Cramps in MNDs are believed to occur as a result of high-frequency burst firing of alpha motor neurons. Levetiracetam inhibits burst firing in epileptic rat hippocampus. Levetiracetam has never been tested against cramps in humans; however, it has helped another condition believed to result from burst firing of a motor nerve: hemi-facial spasm. The mechanisms underlying spasticity in MNDs likely involve imbalance between excitatory and inhibitory influences on the alpha motor neurons. Levetiracetam may modulate these influences in a number of ways, including reducing the effects of zinc and beta-carbolines in GABA and glycine receptors. Levetiracetam reduces phasic (but not tonic) spasticity in patients with multiple-sclerosis. Levetiracetam may have neuroprotective properties. In a model of cerebral ischemia induced by occlusion of the rat internal carotid artery, pre-treatment with levetiracetam reduced infarct size in a dose-dependent manner. In rats injected with kainic acid to induce calcium overload, oxidative stress and neurotoxicity, pretreatment with levetiracetam offset kainic acid's effects. The mechanisms for these effects may relate to levetiracetam's ability to influence calcium currents, or its ability to increase the release of growth factors from astrocytes, mechanisms that would be relevant in MNDs. Levetiracetam's ability to inhibit histone deacetylase may also help slow MNDs progression. OBJECTIVES: 1. Assess the safety and tolerability of levetiracetam over 9 months in patients with MNDs. 2. Determine whether treatment with levetiracetam is associated with a reduction in cramps, spasticity or motor neuron disease progression. METHODS:Open-label, Phase 2 trial of 20 adult patients with MNDs (ALS, PLS or PMA) at Duke University ALS Clinic. Eligible patients have cramps with average severity 50/100 points, are able to provide informed consent, have normal renal functions and are on a stable riluzole dose. Exclusions include pregnancy, unstable mental illness, dementia, drug abuse or non-compliance. The first 3 months of the study are a baseline period. Over the remaining 9 months, patients take levetiracetam at increasing doses up to 3000mg per day.
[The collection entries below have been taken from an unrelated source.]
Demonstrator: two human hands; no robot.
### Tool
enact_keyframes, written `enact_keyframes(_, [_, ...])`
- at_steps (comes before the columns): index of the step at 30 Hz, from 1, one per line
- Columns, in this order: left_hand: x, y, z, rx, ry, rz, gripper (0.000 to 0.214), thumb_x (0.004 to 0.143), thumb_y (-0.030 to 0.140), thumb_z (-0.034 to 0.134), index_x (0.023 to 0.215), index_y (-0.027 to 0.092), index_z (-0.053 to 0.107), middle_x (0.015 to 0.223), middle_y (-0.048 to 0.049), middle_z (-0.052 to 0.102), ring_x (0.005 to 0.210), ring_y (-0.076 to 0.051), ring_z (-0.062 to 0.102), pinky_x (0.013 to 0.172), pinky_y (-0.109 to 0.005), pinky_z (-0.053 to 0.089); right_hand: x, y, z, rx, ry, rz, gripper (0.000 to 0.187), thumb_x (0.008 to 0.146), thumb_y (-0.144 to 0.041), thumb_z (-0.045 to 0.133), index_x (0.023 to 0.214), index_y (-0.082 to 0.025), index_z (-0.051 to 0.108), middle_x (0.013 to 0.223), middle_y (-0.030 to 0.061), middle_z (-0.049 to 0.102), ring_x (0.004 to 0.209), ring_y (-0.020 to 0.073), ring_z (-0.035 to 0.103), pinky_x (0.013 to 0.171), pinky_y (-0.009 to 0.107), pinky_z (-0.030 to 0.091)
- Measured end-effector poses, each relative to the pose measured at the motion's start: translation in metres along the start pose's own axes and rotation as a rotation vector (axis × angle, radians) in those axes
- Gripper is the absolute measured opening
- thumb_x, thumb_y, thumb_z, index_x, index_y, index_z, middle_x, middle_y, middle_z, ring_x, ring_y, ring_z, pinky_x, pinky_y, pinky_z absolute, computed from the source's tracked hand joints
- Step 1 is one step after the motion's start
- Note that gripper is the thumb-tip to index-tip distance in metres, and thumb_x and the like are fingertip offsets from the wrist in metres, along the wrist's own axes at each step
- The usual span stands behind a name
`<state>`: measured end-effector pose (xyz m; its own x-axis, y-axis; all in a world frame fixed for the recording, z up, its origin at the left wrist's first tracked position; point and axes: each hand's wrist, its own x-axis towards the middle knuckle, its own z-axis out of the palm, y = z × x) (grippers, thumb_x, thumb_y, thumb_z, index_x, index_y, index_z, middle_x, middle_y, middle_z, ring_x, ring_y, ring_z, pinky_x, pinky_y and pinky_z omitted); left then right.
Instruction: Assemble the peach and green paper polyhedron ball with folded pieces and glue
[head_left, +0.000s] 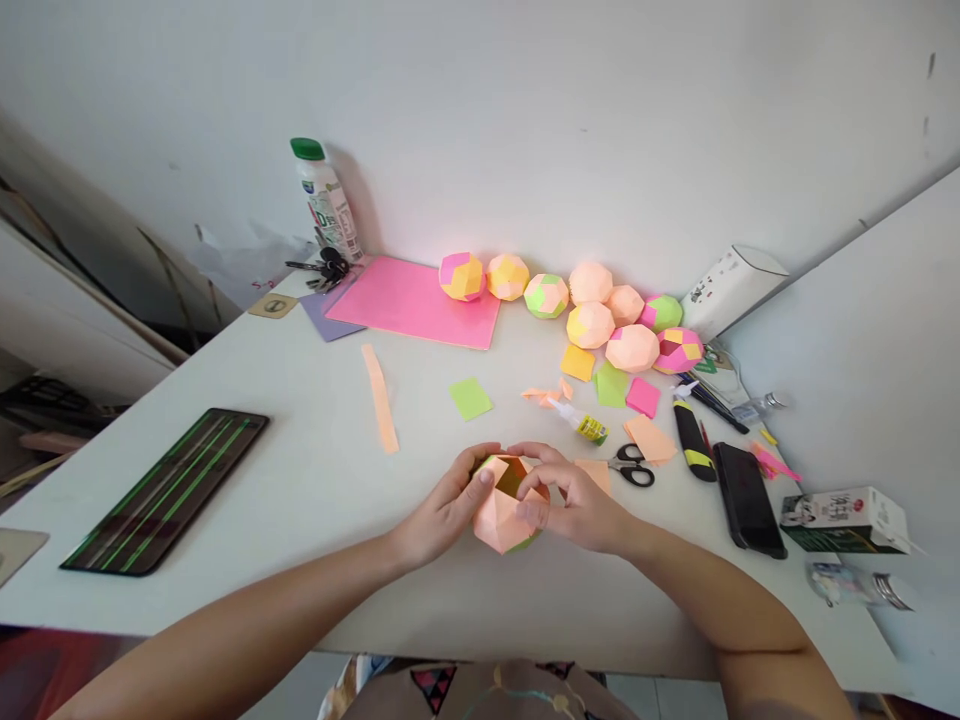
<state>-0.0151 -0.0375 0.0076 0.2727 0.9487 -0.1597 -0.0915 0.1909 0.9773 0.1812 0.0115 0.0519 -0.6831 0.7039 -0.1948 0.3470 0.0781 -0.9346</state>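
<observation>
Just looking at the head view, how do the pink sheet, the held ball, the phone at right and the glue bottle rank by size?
1. Pink sheet
2. Ball and phone: too close to rank; the ball is partly covered and may be nearer the camera.
3. Glue bottle

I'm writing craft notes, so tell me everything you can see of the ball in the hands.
The ball is faceted, apparently paper, mostly peach, with green at its lower right and upper left edge. An angular opening on top shows a shadowed, yellowish inside. The left hand and right hand hold it from either side, fingers near the opening. It is over the table; contact there is unclear.
</observation>
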Motion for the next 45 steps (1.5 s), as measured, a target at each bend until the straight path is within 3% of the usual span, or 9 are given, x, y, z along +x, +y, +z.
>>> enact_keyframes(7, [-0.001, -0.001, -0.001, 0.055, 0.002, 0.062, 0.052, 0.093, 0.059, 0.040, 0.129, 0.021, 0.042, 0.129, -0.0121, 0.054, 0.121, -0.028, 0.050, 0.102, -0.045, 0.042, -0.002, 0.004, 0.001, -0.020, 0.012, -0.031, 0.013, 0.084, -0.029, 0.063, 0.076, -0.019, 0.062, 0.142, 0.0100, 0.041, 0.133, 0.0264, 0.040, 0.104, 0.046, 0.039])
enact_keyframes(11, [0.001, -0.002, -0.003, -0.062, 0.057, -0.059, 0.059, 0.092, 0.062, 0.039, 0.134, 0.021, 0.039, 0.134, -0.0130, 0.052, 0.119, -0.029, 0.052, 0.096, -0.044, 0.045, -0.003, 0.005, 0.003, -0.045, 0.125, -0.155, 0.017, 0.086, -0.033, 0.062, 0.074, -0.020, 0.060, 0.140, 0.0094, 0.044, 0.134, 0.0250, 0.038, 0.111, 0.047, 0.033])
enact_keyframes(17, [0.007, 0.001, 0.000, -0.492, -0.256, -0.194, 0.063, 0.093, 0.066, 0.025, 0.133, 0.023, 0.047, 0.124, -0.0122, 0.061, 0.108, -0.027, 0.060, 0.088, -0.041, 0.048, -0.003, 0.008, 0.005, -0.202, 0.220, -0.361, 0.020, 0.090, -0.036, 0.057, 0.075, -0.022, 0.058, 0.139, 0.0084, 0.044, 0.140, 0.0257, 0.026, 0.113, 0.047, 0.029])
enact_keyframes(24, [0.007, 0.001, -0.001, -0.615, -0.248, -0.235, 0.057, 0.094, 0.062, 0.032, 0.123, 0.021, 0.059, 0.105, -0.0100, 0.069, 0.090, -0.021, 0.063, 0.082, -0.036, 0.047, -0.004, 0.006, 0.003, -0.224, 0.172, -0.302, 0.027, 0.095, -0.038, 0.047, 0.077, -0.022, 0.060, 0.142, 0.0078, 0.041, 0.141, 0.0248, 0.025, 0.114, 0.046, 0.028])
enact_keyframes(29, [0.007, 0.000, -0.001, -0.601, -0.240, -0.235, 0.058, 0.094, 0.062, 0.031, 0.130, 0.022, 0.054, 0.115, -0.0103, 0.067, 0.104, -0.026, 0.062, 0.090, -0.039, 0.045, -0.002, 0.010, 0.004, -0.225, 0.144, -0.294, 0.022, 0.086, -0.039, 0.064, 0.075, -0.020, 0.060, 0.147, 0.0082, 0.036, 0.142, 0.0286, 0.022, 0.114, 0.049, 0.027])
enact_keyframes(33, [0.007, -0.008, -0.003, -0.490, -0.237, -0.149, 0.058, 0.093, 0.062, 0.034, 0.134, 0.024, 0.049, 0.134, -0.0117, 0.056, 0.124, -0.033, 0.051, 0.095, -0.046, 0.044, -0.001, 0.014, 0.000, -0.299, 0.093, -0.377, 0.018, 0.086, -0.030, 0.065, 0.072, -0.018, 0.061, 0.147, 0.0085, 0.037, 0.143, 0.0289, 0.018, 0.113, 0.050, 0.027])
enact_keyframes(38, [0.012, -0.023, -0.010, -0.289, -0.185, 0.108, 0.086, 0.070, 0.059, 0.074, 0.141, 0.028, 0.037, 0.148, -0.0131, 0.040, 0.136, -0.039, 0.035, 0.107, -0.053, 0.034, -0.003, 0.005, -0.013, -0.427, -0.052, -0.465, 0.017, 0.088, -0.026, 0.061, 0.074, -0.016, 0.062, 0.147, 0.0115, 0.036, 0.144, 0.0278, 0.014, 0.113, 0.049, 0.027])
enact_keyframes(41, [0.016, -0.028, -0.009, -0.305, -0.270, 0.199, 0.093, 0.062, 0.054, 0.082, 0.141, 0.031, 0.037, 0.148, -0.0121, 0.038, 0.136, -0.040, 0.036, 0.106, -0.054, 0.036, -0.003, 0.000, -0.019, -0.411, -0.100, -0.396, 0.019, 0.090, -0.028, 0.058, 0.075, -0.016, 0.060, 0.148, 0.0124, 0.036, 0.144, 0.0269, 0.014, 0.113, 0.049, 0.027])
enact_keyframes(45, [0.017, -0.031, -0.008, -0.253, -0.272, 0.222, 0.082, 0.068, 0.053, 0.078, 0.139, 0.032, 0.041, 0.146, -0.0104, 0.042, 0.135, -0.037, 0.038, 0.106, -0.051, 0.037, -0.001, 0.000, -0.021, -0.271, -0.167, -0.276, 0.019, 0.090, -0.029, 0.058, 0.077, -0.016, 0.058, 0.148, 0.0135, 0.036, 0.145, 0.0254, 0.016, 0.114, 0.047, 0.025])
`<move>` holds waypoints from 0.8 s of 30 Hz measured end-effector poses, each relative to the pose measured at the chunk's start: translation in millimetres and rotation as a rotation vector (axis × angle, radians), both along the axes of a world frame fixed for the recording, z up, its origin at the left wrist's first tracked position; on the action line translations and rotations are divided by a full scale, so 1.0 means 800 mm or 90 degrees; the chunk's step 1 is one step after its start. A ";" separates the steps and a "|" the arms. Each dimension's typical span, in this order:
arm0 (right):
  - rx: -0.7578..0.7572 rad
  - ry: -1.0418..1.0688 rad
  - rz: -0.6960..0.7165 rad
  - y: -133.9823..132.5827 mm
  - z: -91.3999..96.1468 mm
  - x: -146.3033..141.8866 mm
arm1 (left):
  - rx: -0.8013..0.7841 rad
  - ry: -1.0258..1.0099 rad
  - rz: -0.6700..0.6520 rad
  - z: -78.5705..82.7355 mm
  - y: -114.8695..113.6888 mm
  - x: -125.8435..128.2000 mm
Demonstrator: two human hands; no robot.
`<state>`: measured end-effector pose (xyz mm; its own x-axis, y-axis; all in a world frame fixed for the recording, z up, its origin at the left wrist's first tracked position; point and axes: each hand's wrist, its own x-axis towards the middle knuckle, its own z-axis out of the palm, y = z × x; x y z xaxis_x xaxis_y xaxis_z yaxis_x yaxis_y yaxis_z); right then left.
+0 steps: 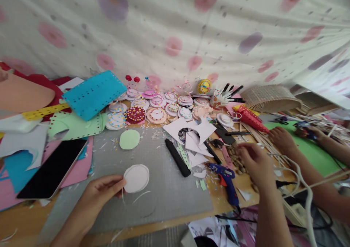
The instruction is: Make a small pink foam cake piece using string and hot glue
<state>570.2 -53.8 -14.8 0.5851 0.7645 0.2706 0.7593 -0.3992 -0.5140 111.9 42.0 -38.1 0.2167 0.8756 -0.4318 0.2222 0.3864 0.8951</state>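
My left hand [105, 188] pinches the left edge of a white paper disc [136, 178] above the grey cutting mat [109, 207]. Thin trimmed strips lie just below the disc. A pale green disc [129, 139] rests farther back on the mat. On the right, my right hand [255, 163] is over a pile of small brown pebble-like pieces [233, 154], fingers curled together; whatever they may hold is hidden. Left of this hand lies a blue glue gun [228, 183] with a red trigger. White paper offcuts [195, 139] and a black stick-shaped tool [177, 157] lie between my hands.
Decorated round pieces [157, 115] line the back. A black-screened phone [53, 168] and coloured foam sheets [94, 93] lie left. At right, another person's hands [283, 139] work over a green sheet [314, 152]. White cables [303, 185] run beside my right arm.
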 end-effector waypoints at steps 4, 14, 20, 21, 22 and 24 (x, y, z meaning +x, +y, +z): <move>-0.065 -0.037 -0.181 -0.060 -0.015 -0.047 | -0.016 0.015 -0.034 -0.004 0.009 0.006; -0.315 0.021 -0.185 -0.068 -0.068 -0.073 | -0.061 -0.013 -0.252 0.013 0.074 0.022; -0.380 0.140 -0.149 -0.070 -0.057 -0.058 | -0.067 -0.026 -0.277 -0.003 0.094 0.026; -0.372 0.163 -0.156 -0.072 -0.053 -0.054 | -0.068 -0.031 -0.280 -0.006 0.095 0.027; -0.348 0.184 -0.171 -0.073 -0.048 -0.052 | -0.071 -0.036 -0.283 -0.008 0.095 0.028; -0.260 0.222 -0.213 -0.073 -0.033 -0.052 | -0.075 -0.045 -0.289 -0.012 0.095 0.028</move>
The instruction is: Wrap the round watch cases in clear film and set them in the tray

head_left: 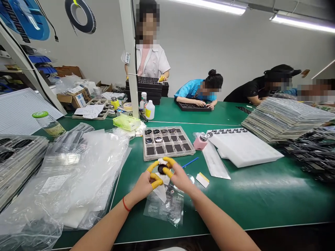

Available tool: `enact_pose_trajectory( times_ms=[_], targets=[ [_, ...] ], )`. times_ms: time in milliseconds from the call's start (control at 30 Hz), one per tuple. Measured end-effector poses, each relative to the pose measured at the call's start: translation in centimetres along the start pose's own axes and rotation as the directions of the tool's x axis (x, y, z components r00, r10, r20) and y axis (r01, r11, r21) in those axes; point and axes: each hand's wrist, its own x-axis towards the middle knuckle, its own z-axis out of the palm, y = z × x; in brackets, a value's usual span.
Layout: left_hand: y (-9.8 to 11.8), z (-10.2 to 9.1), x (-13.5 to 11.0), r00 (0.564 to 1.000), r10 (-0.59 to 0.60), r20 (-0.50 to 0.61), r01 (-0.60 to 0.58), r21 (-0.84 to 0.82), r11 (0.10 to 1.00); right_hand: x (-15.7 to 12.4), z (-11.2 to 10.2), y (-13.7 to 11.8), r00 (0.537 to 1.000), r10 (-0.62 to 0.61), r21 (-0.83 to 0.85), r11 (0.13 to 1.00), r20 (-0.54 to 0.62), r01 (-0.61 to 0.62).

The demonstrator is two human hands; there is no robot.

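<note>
Yellow finger cots cover the fingertips of both my hands. My right hand (180,178) pinches a small round black disc (161,169) between thumb and finger. Close on its left, my left hand (142,184) is closed, its fingers curled round a thin white wipe (160,194) that hangs below the thumb. Part of the wipe is hidden by the fingers. Under the hands lies a clear printed plastic sheet (157,208). Just beyond, a clear compartment tray (167,156) holds several round discs in its back rows; other compartments show dark square pads.
Right of the tray stand a pink pump bottle (200,142), white foam sheets (248,150) and a blue stick (190,162). A small white-and-yellow pad (202,180) lies nearer. Plastic bags (86,174) and stacked trays (18,174) fill the left. Several co-workers are across the table.
</note>
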Motion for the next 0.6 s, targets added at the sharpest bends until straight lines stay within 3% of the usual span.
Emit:
enact_pose_trajectory(
  times_ms=[33, 133, 267, 400, 600],
  targets=[
    [0.0, -0.2, 0.1, 1.0, 0.0, -0.015, 0.0, -0.004, 1.0, 1.9, -1.2, 0.5, 0.999, 0.025, -0.005, 1.0, -0.046, -0.025],
    [0.2, -0.5, 0.1, 1.0, 0.013, -0.025, -0.012, 0.025, 1.0, 8.7, -6.2, 2.4, 0.954, 0.168, -0.233, 0.945, -0.25, -0.228],
    [0.5, -0.4, -0.1, 1.0, 0.005, -0.011, -0.006, -0.003, 1.0, 17.0, -11.3, 5.0, 0.887, 0.264, -0.373, 0.834, -0.378, -0.407],
    [0.6, -0.4, -0.1, 0.999, 0.0, -0.041, -0.002, -0.06, 0.998, 20.7, -11.5, 7.0, 0.884, 0.286, -0.501, 0.74, -0.37, -0.449],
    [0.0, -0.9, 0.3, 0.998, -0.006, -0.059, 0.002, -0.074, 0.997, 20.7, -8.7, 9.0, 0.92, 0.197, -0.654, 0.653, -0.34, -0.382]
  ],
)
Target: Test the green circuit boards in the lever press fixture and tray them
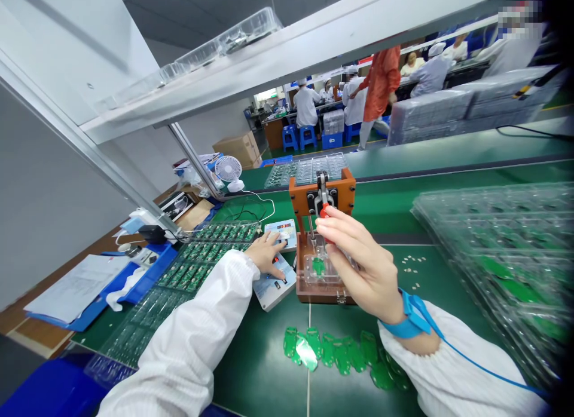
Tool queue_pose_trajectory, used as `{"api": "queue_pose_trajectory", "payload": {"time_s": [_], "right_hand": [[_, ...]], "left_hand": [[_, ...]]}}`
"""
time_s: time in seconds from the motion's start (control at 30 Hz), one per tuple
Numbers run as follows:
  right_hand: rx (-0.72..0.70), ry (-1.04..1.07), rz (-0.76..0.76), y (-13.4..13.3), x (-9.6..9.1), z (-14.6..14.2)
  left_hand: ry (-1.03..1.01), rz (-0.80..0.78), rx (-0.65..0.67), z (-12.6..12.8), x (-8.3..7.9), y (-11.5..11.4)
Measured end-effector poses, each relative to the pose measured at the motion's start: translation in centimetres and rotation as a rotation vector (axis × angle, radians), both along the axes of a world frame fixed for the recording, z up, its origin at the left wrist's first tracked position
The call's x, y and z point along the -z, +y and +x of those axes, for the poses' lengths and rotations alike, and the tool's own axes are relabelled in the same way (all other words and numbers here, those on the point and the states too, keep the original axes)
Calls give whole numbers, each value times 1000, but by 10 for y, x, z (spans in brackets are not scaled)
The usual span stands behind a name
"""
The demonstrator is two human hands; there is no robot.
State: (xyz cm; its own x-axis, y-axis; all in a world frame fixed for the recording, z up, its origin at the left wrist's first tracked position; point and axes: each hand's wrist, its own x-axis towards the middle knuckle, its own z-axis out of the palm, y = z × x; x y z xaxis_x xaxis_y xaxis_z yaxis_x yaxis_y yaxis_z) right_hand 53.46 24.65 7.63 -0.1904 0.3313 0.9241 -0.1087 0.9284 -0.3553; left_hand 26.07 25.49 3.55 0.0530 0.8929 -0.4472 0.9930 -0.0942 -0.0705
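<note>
One wooden toggle-clamp fixture [314, 296] frame centre, one green board [318, 266] inside, right hand [370, 267] touching red handle [324, 212], fingers' closure unclear, two digital-display boxes [269, 293] left-centre, left hand [263, 254] across both, fingers splayed, green desk [260, 357], workroom upper right.

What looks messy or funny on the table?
The tiny white bits right of the clamp fixture do: they lie scattered loose on the green table, while the circuit boards sit in neat rows. I can't tell what they are.
</note>
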Motion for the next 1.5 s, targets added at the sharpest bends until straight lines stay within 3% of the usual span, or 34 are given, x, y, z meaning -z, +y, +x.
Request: {"api": "queue_pose_trajectory", "payload": {"time_s": [0.23,0.5,0.7,1.5], "right_hand": [[-3,1,10,1,0,0],[-10,-4,23,2,1,0],[-3,0,24,3,2,-1],[16,-9,19,1,0,0]], "left_hand": [[-11,-36,-2,1,0,4],[-16,11,-26,-14,-9,-7],[-33,-53,-21,-18,-1,-9],[-35,-68,5,-20,16,-3]]}}
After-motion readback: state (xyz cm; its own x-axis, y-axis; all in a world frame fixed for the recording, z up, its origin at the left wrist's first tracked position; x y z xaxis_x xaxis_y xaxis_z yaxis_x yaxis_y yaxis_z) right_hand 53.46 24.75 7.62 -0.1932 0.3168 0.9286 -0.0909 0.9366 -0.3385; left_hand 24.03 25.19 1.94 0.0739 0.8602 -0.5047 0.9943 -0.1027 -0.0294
Outcome measures include adverse events, tolerability,cramp-pain-severity score, cramp-frequency score, modified Ashworth Spasticity Score, Penn Spasm Score, FVC, ALSFRS-R and MMT.

Overall Status Completed
Start Date 2006-05-01
Completion Date 2008-06-01
Primary Completion Date 2007-12-01
Phase Phase 2
Study Type Interventional
Primary Outcome
Measure Time Frame
Safety and tolerability at 9 months of treatment. 9 months
Secondary Outcome
Measure Time Frame
Cramps scores, spasticity scores, FVC, ALSFRS, MMT 9 months
Enrollment 20
Condition
Intervention

Intervention Type: Biological

Intervention Name: Levetiracetam

Description: Levetiracetam 1500 mg BID

Other Name: Keppra 1500 mg BID

Eligibility

Criteria:

Inclusion Criteria: - Patients with MNDs (ALS, PLS or PMA)who have cramps with average severity 50/100 points, are able to provide informed consent, have normal renal function and are on a stable riluzole dose. Exclusion Criteria: - Pregnancy; unstable medical illness, dementia; drug abuse or non-compliance

Gender:

All

Minimum Age:

18 Years

Maximum Age:

N/A

Healthy Volunteers:

No

Overall Official
Last Name Role Affiliation
Richard S Bedlack, MD, PhD Principal Investigator Duke University
Location
Facility: Duke University ALS Clinic - 932 Morreene Road
Location Countries

United States

Verification Date

2009-01-01

Responsible Party

Type: Sponsor

Keywords
Has Expanded Access No
Condition Browse
Study Design Info

Allocation: Non-Randomized

Intervention Model: Single Group Assignment

Primary Purpose: Treatment

Masking: None (Open Label)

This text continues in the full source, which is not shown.